Copyright © 2015 Bradford W. Fenton et al. This is an open access article distributed under the Creative Commons Attribution License, which permits unrestricted use, distribution, and reproduction in any medium, provided the original work is properly cited.

Abstract

Chronic pelvic pain affects multiple aspects of a patient’s physical, social, and emotional functioning. Latent class analysis (LCA) of Patient Reported Outcome Measures Information System (PROMIS) domains has the potential to improve clinical insight into these patients’ pain. Based on the 11 PROMIS domains applied to patients referred for evaluation in a chronic pelvic pain specialty center, exploratory factor analysis (EFA) was used to identify unidimensional superdomains. Latent profile analysis (LPA) was performed to identify the number of homogeneous classes present and to further define the pain classification system.
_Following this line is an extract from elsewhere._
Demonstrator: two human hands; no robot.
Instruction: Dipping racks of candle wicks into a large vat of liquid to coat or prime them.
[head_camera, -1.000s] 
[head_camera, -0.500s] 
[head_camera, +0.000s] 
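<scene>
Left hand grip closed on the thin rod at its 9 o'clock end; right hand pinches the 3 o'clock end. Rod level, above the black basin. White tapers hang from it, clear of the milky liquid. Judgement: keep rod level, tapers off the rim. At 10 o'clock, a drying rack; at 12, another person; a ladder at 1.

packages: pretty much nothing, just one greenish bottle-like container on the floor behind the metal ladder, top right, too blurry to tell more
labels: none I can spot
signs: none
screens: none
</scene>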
The EFA combined the 11 PROMIS domains into four unidimensional superdomains of biopsychosocial dysfunction: Pain, Negative Affect, Fatigue, and Social Function. Based on multiple fit criteria, a latent class model revealed four distinct classes of CPP: No dysfunction (3.2%); Low Dysfunction (17.8%); Moderate Dysfunction (53.2%); and High Dysfunction (25.8%). This study is the first description of a novel approach to the complex disease process such as chronic pelvic pain and was validated by demographic, medical, and psychosocial variables. In addition to an essentially normal class, three classes of increasing biopsychosocial dysfunction were identified. The LCA approach has the potential for application to other complex multifactorial disease processes.